======== Dataset

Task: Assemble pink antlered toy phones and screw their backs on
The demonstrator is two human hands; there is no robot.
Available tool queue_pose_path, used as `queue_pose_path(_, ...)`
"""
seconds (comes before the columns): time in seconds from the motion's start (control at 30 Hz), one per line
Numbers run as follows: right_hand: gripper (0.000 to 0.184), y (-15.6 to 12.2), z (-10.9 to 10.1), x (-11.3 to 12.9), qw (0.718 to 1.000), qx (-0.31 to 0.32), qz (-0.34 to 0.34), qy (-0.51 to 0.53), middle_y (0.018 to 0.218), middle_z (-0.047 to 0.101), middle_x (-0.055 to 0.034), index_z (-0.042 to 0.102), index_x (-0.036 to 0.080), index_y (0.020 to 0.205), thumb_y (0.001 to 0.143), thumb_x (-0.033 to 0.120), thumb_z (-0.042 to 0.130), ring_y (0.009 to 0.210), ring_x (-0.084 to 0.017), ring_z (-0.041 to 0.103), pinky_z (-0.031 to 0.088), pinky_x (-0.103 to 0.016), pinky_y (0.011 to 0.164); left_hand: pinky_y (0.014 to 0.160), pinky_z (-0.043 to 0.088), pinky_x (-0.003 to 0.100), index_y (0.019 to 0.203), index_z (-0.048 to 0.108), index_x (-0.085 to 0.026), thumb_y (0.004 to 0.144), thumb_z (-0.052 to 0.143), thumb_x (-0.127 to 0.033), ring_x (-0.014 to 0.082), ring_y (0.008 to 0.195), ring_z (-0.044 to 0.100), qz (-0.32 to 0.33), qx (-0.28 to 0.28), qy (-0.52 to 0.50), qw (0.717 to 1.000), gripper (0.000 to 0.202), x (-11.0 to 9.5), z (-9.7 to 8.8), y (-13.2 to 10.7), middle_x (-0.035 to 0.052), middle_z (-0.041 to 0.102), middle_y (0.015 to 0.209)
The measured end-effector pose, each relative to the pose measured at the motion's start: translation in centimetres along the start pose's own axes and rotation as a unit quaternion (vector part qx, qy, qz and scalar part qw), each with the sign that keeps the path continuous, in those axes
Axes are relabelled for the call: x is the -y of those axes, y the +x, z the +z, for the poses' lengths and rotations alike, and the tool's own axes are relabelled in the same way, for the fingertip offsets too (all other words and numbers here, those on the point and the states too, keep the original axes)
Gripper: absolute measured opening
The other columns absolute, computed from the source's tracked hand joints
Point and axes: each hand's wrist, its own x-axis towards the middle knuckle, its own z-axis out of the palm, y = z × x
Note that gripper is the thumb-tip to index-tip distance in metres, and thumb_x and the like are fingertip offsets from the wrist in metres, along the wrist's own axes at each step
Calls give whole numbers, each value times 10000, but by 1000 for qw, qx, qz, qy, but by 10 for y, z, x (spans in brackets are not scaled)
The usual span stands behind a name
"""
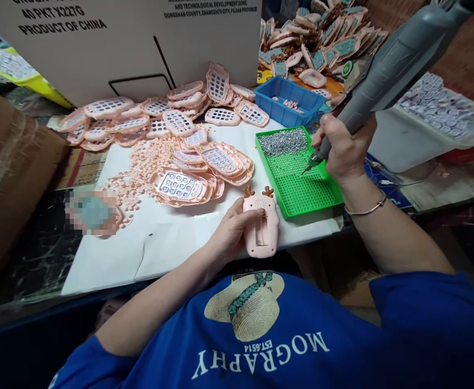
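Note:
My left hand (231,229) is closed around a pink toy phone (264,232) with brown antlers, its back facing up and an open battery compartment showing. The thumb lies across the upper back of the toy. In my right hand (348,146) is a grey electric screwdriver (394,70), tilted with its tip down to the left. That tip hangs over a green screw tray (285,200), a perforated plate with silver screws (283,141) heaped at its far end. Whether a screw sits on the tip is too small to tell.
Pink phone shells with keypads (180,183) lie stacked left of the tray, beside loose small pink parts (140,167). Behind stand a blue bin (289,89) and a large white carton (140,48). A translucent tub (399,135) stands right; more shells (334,38) are heaped behind.

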Motion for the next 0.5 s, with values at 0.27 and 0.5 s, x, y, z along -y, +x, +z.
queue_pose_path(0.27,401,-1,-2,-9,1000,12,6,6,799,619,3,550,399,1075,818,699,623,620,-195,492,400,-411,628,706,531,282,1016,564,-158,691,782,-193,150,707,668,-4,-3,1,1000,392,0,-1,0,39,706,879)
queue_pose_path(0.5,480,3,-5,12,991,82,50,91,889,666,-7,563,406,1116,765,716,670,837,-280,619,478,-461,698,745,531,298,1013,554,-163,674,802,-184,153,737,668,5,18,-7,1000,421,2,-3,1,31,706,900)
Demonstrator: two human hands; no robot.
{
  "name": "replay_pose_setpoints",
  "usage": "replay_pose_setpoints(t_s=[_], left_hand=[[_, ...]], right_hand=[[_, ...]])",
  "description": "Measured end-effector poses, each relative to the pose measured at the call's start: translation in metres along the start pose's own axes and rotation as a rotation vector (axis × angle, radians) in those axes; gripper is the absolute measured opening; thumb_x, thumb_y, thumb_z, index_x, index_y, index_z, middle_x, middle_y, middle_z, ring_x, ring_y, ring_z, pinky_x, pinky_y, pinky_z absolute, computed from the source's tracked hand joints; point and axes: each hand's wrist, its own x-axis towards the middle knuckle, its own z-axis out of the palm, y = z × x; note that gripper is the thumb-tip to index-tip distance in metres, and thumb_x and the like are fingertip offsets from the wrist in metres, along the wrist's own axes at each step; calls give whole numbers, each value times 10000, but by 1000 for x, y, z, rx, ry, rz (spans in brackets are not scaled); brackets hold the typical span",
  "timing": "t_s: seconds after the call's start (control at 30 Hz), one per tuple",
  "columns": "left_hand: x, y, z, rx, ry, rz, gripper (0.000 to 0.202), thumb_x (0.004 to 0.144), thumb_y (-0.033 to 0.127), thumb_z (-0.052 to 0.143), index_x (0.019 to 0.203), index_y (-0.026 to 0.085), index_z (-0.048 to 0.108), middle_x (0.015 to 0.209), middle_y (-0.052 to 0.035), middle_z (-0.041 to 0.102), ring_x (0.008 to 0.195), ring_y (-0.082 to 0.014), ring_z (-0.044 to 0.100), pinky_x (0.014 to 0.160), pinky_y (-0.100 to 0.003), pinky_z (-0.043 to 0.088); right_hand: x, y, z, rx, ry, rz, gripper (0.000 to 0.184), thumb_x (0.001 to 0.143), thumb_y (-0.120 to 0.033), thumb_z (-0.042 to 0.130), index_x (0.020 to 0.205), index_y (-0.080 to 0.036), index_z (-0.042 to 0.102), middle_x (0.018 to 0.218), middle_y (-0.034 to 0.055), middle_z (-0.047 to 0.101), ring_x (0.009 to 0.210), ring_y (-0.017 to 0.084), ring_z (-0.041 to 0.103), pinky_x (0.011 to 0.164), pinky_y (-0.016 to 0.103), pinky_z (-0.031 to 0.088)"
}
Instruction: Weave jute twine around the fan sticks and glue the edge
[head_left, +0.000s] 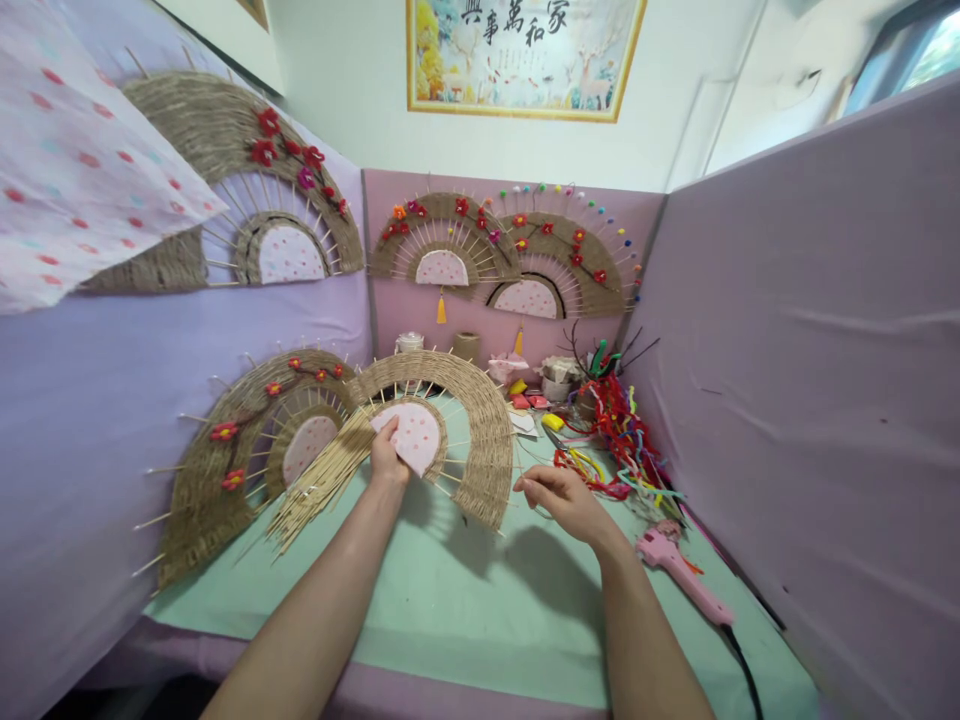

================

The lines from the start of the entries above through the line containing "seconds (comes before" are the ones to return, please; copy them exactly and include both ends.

• Answer for the task
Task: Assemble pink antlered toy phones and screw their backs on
The demonstrator is two human hands; there is no robot.
Available tool queue_pose_path, used as `queue_pose_path(_, ...)`
"""
seconds (comes before the columns): time in seconds from the motion's start (control at 30 Hz), one per line

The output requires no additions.